The Bushmen are small, not black but only grey-brown as if they are heavily sunburnt. They have strongly developed instincts of the savage but are otherwise not very intelligent. They cannot count further than to ten and this only on their fingers. A Bushman who is in the service of Mr Bergvall in our company; that is, among the servants, cannot learn to count lack hair on the chin and body; One differentiates between wild and tame Bushmen. The wild ones are now found only in the Kalahari Desert, as far as I know. The tame ones are not very reliable because their wild nature often reveals itself. They run away and then become dangerous highwaymen because of their cunning, speed, and bloodthirstiness. Their language consists of a lot of smacking with the tongue against the palate. Three of these sounds occur in the Bergdamara and Namaqua languages. 1 assume that they got them from the Bushmen)’

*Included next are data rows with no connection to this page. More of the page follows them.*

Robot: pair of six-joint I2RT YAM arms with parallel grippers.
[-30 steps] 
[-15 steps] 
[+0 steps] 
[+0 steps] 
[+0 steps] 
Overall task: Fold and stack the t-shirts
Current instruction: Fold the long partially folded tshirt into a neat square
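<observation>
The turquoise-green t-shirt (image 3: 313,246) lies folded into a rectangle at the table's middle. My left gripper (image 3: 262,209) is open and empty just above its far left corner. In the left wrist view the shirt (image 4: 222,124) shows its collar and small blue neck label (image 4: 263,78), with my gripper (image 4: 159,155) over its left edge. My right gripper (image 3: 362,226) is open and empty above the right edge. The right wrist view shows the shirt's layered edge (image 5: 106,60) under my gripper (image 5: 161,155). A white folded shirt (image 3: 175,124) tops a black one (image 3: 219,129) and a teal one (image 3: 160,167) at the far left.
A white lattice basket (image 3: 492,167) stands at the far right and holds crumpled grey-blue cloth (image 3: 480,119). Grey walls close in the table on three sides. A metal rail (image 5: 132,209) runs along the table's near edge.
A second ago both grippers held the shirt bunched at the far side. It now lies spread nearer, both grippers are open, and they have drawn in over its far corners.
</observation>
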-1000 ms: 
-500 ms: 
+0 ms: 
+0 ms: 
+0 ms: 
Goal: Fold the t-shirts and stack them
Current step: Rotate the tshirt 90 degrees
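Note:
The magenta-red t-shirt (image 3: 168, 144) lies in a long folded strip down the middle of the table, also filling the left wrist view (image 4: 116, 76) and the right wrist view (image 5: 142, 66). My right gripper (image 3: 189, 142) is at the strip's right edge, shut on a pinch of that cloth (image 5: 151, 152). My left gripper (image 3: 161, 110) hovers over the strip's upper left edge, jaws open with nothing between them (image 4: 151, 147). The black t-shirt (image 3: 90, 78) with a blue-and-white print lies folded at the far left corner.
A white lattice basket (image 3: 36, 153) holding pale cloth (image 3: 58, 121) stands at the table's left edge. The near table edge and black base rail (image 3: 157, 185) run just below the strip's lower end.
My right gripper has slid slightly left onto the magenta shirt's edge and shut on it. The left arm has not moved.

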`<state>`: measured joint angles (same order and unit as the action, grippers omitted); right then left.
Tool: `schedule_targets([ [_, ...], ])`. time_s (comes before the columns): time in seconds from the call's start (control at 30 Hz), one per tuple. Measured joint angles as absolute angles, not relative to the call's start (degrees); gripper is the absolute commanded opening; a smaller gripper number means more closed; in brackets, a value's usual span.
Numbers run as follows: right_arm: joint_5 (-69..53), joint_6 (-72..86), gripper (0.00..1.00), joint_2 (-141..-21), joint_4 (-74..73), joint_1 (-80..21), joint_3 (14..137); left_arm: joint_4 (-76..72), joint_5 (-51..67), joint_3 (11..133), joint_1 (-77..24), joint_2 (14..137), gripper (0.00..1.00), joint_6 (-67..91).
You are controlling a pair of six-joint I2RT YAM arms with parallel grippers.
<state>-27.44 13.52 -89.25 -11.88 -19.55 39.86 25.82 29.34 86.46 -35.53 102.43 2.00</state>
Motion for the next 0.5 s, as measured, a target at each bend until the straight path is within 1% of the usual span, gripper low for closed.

Translated from the original Swedish and edited by Ione & Jalmar Rudner

Jalmar Rudner, Swedish architect and town-planner, worked for the CapeTown City Council for 30 years, and on his retirement for the National Monuments Council as archaeologist. Ione Rudner (MA Natal) worked for the South African Museum for some 29 Years and in later years was editor in charge of publications. In their spare time the couple ran the archaeology department for 13 years, undertook numerous expeditions, research, and published extensively. They turned to historical studies, especially translating and editing the narratives of early Swedish travellers in southern Africa – these included revising the translations of Sparrman’s and Thunberg’s travels for The Van Riebeeck Society, both edited by Vernon S. Forbes.